Stored data entries:

▶

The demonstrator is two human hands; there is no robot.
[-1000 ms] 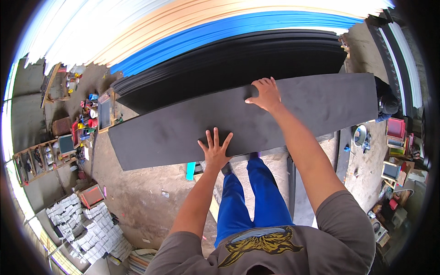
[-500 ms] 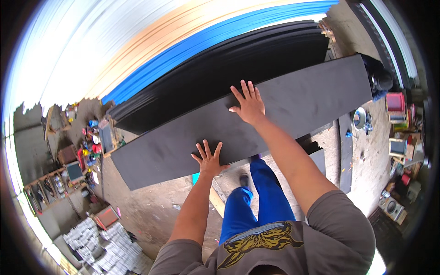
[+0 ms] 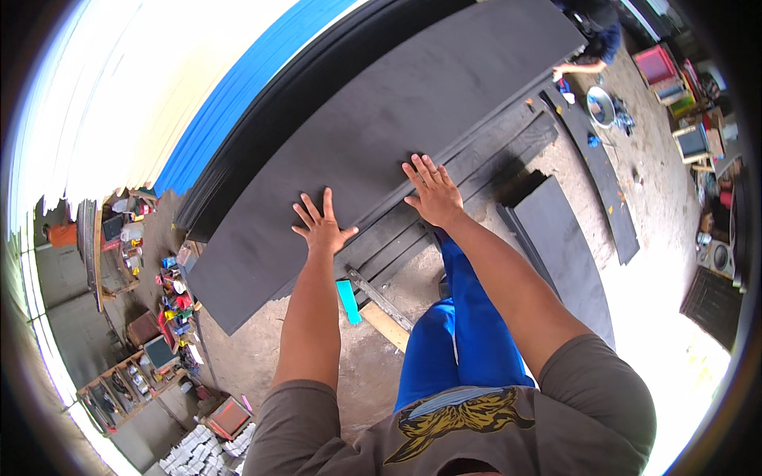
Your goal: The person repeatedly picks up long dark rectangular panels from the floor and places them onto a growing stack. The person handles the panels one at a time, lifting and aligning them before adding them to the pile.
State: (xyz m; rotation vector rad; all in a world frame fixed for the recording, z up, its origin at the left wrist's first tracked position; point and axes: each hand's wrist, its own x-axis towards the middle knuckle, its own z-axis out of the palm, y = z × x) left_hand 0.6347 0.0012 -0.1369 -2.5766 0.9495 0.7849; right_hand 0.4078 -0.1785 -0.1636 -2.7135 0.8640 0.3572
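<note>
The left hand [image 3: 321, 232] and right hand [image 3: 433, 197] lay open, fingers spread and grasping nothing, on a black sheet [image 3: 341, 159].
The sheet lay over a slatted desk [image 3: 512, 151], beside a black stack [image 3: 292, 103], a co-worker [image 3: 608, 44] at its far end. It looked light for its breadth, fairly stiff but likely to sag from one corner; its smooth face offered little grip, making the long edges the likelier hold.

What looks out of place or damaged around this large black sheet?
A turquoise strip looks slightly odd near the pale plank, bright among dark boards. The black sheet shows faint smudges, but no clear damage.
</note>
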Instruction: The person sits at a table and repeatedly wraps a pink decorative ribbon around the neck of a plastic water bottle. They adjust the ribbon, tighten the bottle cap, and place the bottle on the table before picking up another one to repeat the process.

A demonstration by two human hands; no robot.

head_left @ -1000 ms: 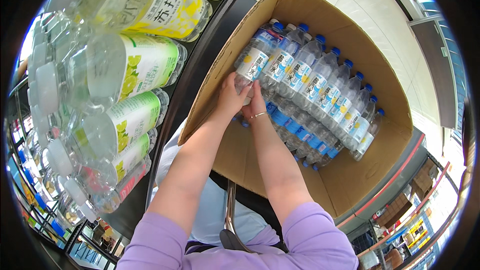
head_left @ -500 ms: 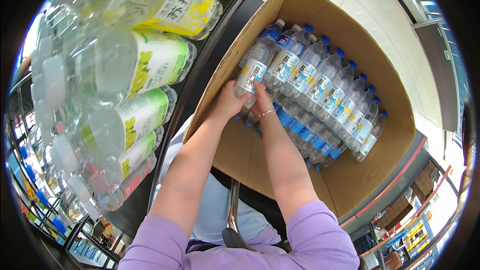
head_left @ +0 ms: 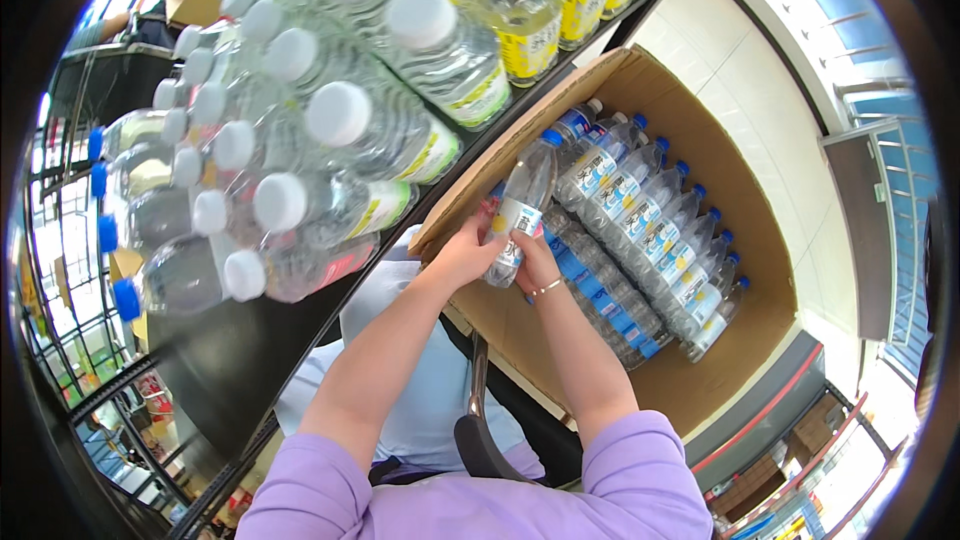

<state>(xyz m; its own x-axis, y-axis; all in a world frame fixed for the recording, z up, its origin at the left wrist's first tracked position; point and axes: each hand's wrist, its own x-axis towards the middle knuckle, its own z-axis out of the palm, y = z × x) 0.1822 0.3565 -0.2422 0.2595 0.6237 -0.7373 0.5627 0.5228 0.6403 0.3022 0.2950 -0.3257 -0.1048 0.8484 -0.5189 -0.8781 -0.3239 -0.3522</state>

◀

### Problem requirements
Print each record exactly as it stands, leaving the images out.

### Response for this exercise
The demonstrator is two human hands; there is no robot.
[-1000 ms] 
[-500 ms] 
[+0 ms] 
Your goal: The person repeatedly picks up long dark rectangular panels from the floor and places them onto a growing stack. The person handles the panels one at a time, lifting and aligning them before adding them to the pile.
State: (xyz m; rotation vector rad; all in a world frame fixed for the recording, z up, its origin at the left wrist's first tracked position; point and axes: each hand's wrist, its own x-axis towards the middle knuckle, its own z-axis out of the palm, y = z × x) left_hand 0.6347 0.0012 -0.1369 -2.5766 0.9495 0.7849; right_hand 0.4078 -0.1785 -0.1636 -2.7135 0.8640 0.3572
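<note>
The left hand [image 3: 321, 232] and right hand [image 3: 433, 197] lay open, fingers spread and grasping nothing, on a black sheet [image 3: 341, 159].
The sheet lay over a slatted desk [image 3: 512, 151], beside a black stack [image 3: 292, 103], a co-worker [image 3: 608, 44] at its far end. It looked light for its breadth, fairly stiff but likely to sag from one corner; its smooth face offered little grip, making the long edges the likelier hold.

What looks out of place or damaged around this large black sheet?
A turquoise strip looks slightly odd near the pale plank, bright among dark boards. The black sheet shows faint smudges, but no clear damage.
</note>
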Instruction: The person sits at a table and repeatedly wraps a pink decorative ribbon around the neck of a plastic water bottle. They adjust the ribbon, tighten the bottle cap, and place the bottle on the table before picking up another one to repeat the process.

A demonstration by two human hands; no robot.

head_left @ -1000 ms: 
head_left @ -500 ms: 
head_left @ +0 ms: 

<state>(xyz m; its own x-axis, y-axis; all in a world frame fixed for the recording, z up, its origin at the left wrist's first tracked position; point and axes: each hand's wrist, its own x-axis towards the middle knuckle, its own z-axis out of the palm, y = z × x) 0.1822 0.3565 -0.2422 0.2595 0.6237 -0.7373 0.5627 0.5228 0.6403 0.3022 0.2950 -0.3257 -0.1048 0.8484 -0.5189 -0.8781 -0.3239 -0.3522</state>

The exercise is now finished.